Given data START

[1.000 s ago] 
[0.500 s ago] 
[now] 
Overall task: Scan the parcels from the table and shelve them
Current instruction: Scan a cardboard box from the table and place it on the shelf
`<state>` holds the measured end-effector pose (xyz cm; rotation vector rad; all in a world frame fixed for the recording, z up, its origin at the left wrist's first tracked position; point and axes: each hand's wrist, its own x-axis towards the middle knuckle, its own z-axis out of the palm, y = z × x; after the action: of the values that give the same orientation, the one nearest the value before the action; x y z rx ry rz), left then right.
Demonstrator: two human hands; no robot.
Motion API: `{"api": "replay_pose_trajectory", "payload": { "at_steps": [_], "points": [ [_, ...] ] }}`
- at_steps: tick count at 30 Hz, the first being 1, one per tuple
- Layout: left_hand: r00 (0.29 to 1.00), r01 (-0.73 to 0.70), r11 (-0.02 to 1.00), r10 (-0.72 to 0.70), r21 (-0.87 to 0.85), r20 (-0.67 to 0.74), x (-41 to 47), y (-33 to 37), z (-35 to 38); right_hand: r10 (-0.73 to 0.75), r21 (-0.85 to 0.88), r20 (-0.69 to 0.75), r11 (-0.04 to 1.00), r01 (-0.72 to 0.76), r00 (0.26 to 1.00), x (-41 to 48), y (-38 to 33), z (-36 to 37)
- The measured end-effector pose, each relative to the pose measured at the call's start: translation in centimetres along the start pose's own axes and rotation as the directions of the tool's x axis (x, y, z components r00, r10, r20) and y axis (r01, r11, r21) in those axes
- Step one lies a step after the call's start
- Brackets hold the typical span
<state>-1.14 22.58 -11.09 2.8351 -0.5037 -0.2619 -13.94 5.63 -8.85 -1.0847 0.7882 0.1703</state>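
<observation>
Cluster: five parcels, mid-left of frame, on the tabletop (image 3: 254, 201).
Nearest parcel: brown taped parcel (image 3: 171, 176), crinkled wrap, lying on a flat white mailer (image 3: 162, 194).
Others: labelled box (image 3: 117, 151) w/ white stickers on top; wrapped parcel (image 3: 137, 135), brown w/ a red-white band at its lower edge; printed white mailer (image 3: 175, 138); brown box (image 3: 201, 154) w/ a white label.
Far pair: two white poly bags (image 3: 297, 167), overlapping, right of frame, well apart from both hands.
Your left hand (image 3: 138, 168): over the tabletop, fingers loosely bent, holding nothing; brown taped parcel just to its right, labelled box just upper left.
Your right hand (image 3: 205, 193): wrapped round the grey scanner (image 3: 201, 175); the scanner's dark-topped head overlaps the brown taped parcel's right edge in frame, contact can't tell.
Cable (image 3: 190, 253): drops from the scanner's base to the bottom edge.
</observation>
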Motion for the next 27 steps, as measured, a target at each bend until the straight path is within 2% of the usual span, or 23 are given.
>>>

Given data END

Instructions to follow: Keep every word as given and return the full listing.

Solution below:
[1.000 s ago] 
[0.500 s ago] 
[now] 
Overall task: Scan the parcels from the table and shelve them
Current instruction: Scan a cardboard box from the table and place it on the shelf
`<state>` holds the measured end-effector pose (xyz cm; rotation vector rad; all in a world frame fixed for the recording, z up, its origin at the left wrist's first tracked position; point and axes: each hand's wrist, its own x-axis towards the middle knuckle, its own z-axis out of the palm, y = z × x; after the action: of the values that give the same orientation, the one nearest the value before the action; x y z rx ry rz), left then right.
Demonstrator: two human hands; no robot.
Motion API: `{"api": "replay_pose_trajectory", "payload": { "at_steps": [_], "points": [ [_, ...] ] }}`
- at_steps: tick count at 30 Hz, the first being 1, one per tuple
- Layout: left_hand: r00 (0.29 to 1.00), r01 (-0.73 to 0.70), r11 (-0.02 to 1.00), r10 (-0.72 to 0.70), r21 (-0.87 to 0.85), r20 (-0.67 to 0.74), x (-41 to 47), y (-33 to 37), z (-35 to 38); right_hand: r10 (-0.73 to 0.75), r21 (-0.85 to 0.88), r20 (-0.69 to 0.75), r11 (-0.04 to 1.00), r01 (-0.72 to 0.76), r00 (0.26 to 1.00), x (-41 to 48), y (-38 to 33), z (-36 to 37)
- The measured end-effector pose, each relative to the pose measured at the call's start: translation in centimetres along the start pose's own axes and rotation as the directions of the tool's x axis (x, y, z components r00, r10, r20) and y axis (r01, r11, r21) in those axes
- Step one lies a step after the call's start
- Brackets hold the typical span
<state>-1.14 22.58 -11.09 2.8351 -0.5037 -0.2619 -13.94 5.63 -8.85 -1.0847 0.7882 0.1703</state>
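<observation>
Cluster: five parcels, mid-left of frame, on the tabletop (image 3: 254, 201).
Nearest parcel: brown taped parcel (image 3: 171, 176), crinkled wrap, lying on a flat white mailer (image 3: 162, 194).
Others: labelled box (image 3: 117, 151) w/ white stickers on top; wrapped parcel (image 3: 137, 135), brown w/ a red-white band at its lower edge; printed white mailer (image 3: 175, 138); brown box (image 3: 201, 154) w/ a white label.
Far pair: two white poly bags (image 3: 297, 167), overlapping, right of frame, well apart from both hands.
Your left hand (image 3: 138, 168): over the tabletop, fingers loosely bent, holding nothing; brown taped parcel just to its right, labelled box just upper left.
Your right hand (image 3: 205, 193): wrapped round the grey scanner (image 3: 201, 175); the scanner's dark-topped head overlaps the brown taped parcel's right edge in frame, contact can't tell.
Cable (image 3: 190, 253): drops from the scanner's base to the bottom edge.
</observation>
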Motion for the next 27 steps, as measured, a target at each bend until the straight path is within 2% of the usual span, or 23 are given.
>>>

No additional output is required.